Novo CD, nova geração
Foi com esse arsenal de palavras que Sabotage compôs e gravou, em 2002, o que, para muitos, são suas músicas mais sofisticadas. Em parceria com o Coletivo Instituto – grupo comandado pelos produtores Ganjaman, Rica Amabis e Tejo Damasceno –, deixou pérolas como Dama Tereza e Mun-Rá, que misturam hip-hop e samba. “Em estúdio, a gente conseguiu experimentar muita coisa envolvendo a linguagem do rap, mas ao mesmo tempo passando por outros estilos. Ele não foi o primeiro cara a misturar samba com rap, mas foi um dos caras que fizeram isso com mais identidade, personalidade”, afirma Ganjaman. O produtor, junto a outros que trabalharam com Sabotage, pretende lançar ainda este ano um álbum que há muito tempo é aguardado no mundo do rap, com músicas originais deixadas “aqui e ali” por Sabotage. “Ele sempre deixava alguma coisa gravada por onde passava”, diz Ganjaman.

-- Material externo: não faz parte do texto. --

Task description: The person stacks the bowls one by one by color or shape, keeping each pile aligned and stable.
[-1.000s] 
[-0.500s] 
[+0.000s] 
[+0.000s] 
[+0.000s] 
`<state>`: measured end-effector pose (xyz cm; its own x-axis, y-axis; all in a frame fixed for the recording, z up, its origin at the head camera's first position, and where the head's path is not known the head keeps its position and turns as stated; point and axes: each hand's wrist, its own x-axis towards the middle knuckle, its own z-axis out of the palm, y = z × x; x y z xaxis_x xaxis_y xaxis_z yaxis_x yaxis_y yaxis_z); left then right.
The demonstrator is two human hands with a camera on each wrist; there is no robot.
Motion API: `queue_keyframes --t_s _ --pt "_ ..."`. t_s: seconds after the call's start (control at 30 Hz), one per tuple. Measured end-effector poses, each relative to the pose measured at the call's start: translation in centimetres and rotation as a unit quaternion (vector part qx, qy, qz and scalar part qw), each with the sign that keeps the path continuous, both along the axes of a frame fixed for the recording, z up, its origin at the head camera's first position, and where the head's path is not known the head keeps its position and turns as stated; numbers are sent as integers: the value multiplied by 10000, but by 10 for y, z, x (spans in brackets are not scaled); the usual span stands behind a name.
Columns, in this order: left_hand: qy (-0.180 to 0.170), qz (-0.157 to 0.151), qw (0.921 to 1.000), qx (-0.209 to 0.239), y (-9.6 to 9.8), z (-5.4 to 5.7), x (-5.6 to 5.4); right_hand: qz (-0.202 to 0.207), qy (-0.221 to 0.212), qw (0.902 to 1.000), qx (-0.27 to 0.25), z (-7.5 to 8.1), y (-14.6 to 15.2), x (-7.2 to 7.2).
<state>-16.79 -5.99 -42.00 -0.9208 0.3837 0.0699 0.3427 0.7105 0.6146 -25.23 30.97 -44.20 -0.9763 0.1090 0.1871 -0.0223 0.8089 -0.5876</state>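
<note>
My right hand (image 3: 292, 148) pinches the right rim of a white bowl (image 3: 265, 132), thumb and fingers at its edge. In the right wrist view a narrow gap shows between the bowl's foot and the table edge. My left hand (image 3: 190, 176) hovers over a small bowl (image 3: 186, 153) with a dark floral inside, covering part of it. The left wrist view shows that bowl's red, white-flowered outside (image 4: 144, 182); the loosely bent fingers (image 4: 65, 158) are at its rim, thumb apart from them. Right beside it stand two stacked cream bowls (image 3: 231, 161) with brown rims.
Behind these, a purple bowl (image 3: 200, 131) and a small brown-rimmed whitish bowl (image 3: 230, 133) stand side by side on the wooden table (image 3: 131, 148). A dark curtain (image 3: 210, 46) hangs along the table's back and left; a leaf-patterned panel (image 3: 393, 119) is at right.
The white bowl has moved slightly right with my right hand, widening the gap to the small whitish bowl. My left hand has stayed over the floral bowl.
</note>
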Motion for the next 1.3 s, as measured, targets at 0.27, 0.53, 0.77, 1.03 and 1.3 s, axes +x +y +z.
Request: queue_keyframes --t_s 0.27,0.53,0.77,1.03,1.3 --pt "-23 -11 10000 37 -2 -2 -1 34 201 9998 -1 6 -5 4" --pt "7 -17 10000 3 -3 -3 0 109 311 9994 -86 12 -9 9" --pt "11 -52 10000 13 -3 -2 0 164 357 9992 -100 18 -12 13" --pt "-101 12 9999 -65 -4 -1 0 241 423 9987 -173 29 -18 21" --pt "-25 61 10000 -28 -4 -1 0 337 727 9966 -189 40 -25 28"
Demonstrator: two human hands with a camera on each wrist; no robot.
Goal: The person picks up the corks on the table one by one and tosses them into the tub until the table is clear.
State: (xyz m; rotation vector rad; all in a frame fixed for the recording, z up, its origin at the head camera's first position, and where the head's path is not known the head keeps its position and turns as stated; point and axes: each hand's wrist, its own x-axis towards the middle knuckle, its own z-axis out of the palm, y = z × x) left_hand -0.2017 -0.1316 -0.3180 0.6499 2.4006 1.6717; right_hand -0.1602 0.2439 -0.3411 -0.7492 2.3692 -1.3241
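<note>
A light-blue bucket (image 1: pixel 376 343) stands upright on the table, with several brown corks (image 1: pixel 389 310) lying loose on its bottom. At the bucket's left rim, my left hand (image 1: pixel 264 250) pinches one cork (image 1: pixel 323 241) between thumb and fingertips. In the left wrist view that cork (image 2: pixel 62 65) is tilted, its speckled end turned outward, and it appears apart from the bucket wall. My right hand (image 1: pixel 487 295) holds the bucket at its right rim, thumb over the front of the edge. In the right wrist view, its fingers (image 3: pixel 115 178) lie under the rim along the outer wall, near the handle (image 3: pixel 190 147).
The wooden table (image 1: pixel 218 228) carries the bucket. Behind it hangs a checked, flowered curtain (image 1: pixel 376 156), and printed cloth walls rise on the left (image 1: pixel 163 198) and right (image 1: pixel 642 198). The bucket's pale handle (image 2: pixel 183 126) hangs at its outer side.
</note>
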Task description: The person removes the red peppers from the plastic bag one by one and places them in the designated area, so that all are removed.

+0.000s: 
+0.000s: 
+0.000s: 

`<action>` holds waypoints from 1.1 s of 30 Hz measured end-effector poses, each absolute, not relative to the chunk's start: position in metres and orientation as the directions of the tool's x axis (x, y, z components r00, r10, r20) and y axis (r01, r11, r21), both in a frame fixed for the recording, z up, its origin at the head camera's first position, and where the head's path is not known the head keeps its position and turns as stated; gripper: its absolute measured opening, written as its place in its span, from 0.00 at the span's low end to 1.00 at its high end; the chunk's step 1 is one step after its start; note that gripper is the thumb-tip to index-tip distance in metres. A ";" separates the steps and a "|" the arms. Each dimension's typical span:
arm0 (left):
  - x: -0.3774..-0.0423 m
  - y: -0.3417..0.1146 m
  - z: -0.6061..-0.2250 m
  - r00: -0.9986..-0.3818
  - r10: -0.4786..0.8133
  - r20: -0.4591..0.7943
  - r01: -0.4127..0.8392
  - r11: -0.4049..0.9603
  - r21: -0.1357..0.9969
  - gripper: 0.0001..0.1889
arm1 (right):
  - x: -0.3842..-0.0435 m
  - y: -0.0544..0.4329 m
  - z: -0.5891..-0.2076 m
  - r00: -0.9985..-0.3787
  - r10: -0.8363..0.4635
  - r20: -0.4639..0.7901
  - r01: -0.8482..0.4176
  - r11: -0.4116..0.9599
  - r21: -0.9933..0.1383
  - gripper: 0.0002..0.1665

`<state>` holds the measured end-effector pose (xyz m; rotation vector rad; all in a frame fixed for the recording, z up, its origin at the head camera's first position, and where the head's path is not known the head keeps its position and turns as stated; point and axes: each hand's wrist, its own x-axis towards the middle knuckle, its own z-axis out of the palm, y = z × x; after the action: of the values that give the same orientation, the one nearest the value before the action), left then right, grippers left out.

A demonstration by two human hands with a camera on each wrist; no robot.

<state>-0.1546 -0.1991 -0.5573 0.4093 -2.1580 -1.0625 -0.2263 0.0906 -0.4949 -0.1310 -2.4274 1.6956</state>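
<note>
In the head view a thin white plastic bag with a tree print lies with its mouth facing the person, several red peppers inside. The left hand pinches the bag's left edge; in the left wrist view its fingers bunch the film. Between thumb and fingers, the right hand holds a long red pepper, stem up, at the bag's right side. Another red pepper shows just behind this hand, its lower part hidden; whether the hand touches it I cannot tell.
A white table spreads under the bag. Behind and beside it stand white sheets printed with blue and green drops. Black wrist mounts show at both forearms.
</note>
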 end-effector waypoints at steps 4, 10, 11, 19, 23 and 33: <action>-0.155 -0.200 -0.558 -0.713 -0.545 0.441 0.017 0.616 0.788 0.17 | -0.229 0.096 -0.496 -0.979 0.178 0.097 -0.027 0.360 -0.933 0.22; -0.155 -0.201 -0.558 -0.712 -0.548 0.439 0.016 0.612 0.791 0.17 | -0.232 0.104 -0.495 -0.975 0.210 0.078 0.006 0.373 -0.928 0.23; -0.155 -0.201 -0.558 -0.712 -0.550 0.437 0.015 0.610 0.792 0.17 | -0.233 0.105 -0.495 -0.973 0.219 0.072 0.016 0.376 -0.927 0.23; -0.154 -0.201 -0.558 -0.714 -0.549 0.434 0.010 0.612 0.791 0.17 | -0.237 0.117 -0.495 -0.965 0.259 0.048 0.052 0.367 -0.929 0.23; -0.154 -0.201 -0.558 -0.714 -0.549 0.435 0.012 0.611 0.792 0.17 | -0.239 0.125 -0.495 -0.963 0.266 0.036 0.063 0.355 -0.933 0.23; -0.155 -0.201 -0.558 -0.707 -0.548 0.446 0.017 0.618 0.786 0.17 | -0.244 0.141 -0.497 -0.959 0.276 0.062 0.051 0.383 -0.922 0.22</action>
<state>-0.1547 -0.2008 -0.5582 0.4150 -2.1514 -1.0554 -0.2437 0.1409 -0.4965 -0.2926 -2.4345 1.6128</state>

Com álbum novo, documentário e livro que destrincham pela primeira vez em detalhes a vida do mito do rap nacional, o legado de Sabotage se torna maior ainda maior dez anos após a sua morte. “Está apenas começando. Dez anos é pouco”, vislumbra Toni C.. Referência para músicos da nova geração – como Criolo, Kamal, Rashid, Emicida e Projota –, Sabotage deixa um vazio ainda sentido. “Eu me lembro do dia da morte. A cultura inteira se retraiu. O nosso maior artista caiu. Ele virou uma lenda, mas a gente precisava dele aqui”, declarou certa vez Emicida. Considerado um músico tão revolucionário e à frente de seu tempo, ninguém pode dizer o que Sabotage estaria criando se estivesse vivo. O que se sabe, ao certo, é que em sua passagem meteórica pelo rap, o pouco que deixou foi muito.

UMA VOZ QUE RESSOA NO RAP

Ênio Cesar

Da nova geração do rap – entre tantos jovens que beberam na fonte de Sabotage –, Emicida, 28, é um dos nomes que mais se destacou nos últimos anos. Primeiro nas batalhas de improvisação (freestyle), das quais participou a partir de 2005 e onde ganhou seu nome artístico – “homicida de MCs” – Emicida. Depois, ao lançar EPs, mixtapes, singles e videoclipes que receberam cada vez mais destaque dentro e até mesmo fora do País. Nos últimos dois anos, o rapper ganhou prêmios na MTV, cantou ao lado de Mano Brown, Caetano Veloso e tantos outros, e fez uma série de apresentações em alguns dos maiores festivais de música do mundo, como SWU, Rock in Rio e Coachella.
Isso tudo antes mesmo de lançar o seu primeiro álbum oficial, O Glorioso Retorno de Quem Nunca Esteve Aqui, que acaba de sair pelo selo Laboratório Fantasma, do próprio Emicida. Mais maduro, com experiência na estrada e após um período em que “parou para ler, estudar e ouvir música direito”, como diz, o rapper entrou em estúdio com condições e tempo para preparar um CD com produção cuidadosa e cheio de participações. O rapper Rael, as cantoras Tulipa Ruiz, Pitty, Juçara Marçal e Fabiana Cozza, além do Quinteto em Branco e Preto marcam presença em parte das 14 faixas do disco. O mestre Wilson das Neves, por sua vez, canta Trepadeira com Emicida, música que gerou polêmica nas redes sociais por ser considerada machista.
Apesar de momentos mais leves, o álbum mostra sonoridade pesada na maior parte do tempo, dialogando com ritmos que vão do rock ao samba. A crítica social soa mais sutil do que em trabalhos anteriores – em 2012, Emicida foi preso em Belo Horizonte acusado de desacato à autoridade ao cantar Dedo na Ferida –, mas nunca desaparece. Agora famoso e incensado, ele não abandona a periferia, de onde veio: “O Zé povinho só pode falar/Mas o mundo todo pode ver/Onde estiver, onde pisar/Nóis sempre vai ser gueto”.


Comentários

3 respostas para “A criação do mito”

  1. Unico que mantem a função é MC marechal

  2. Salve Sabota, deixou saudades

  3. Desde quando Rashid, Emicida e Projota é a nova geração do rap? As músicas desses caras aí são ridiculas, sem sentido, porém não nego Emicida faz uma rima na hora que é de se invejar!